◆ **EXERCISE AIM**: Please restate each line of the data below exactly. Omit all images.
══════
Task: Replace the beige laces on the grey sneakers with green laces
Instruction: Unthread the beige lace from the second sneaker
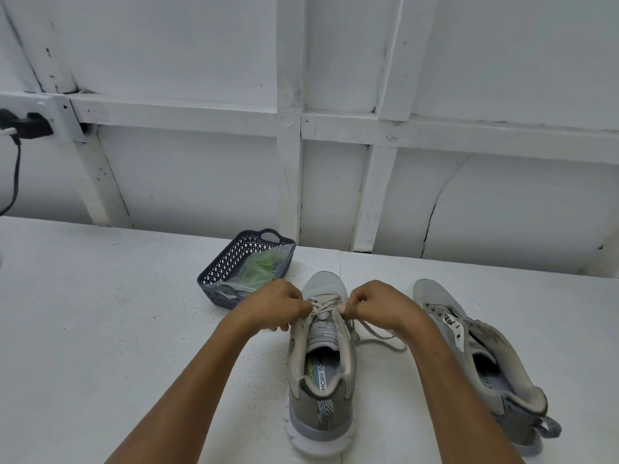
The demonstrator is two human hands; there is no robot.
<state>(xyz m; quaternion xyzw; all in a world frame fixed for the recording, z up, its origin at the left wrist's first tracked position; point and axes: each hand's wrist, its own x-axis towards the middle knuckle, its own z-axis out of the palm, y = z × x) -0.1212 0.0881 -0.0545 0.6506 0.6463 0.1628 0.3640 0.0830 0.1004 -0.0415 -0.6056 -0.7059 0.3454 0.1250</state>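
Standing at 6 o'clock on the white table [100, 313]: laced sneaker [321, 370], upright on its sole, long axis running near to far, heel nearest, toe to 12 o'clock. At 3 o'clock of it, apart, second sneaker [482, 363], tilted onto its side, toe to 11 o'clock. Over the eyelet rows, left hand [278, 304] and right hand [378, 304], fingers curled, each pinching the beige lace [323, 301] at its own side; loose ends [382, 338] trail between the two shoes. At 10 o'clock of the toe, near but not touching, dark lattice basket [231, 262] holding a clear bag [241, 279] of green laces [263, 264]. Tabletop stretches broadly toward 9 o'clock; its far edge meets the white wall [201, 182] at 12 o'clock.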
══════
◆ **RESPONSE AREA**:
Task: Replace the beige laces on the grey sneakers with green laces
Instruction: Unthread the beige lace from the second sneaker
The demonstrator is two human hands; there is no robot.
<state>(xyz m; quaternion xyzw; all in a world frame fixed for the recording, z up, its origin at the left wrist's first tracked position; point and axes: each hand's wrist, its own x-axis towards the middle knuckle, its own z-axis out of the palm, y = z × x) -0.1212 0.0881 -0.0545 0.6506 0.6463 0.1628 0.3640 0.0830 0.1004 -0.0415 -0.6056 -0.7059 0.3454 0.1250</state>
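Standing at 6 o'clock on the white table [100, 313]: laced sneaker [321, 370], upright on its sole, long axis running near to far, heel nearest, toe to 12 o'clock. At 3 o'clock of it, apart, second sneaker [482, 363], tilted onto its side, toe to 11 o'clock. Over the eyelet rows, left hand [278, 304] and right hand [378, 304], fingers curled, each pinching the beige lace [323, 301] at its own side; loose ends [382, 338] trail between the two shoes. At 10 o'clock of the toe, near but not touching, dark lattice basket [231, 262] holding a clear bag [241, 279] of green laces [263, 264]. Tabletop stretches broadly toward 9 o'clock; its far edge meets the white wall [201, 182] at 12 o'clock.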

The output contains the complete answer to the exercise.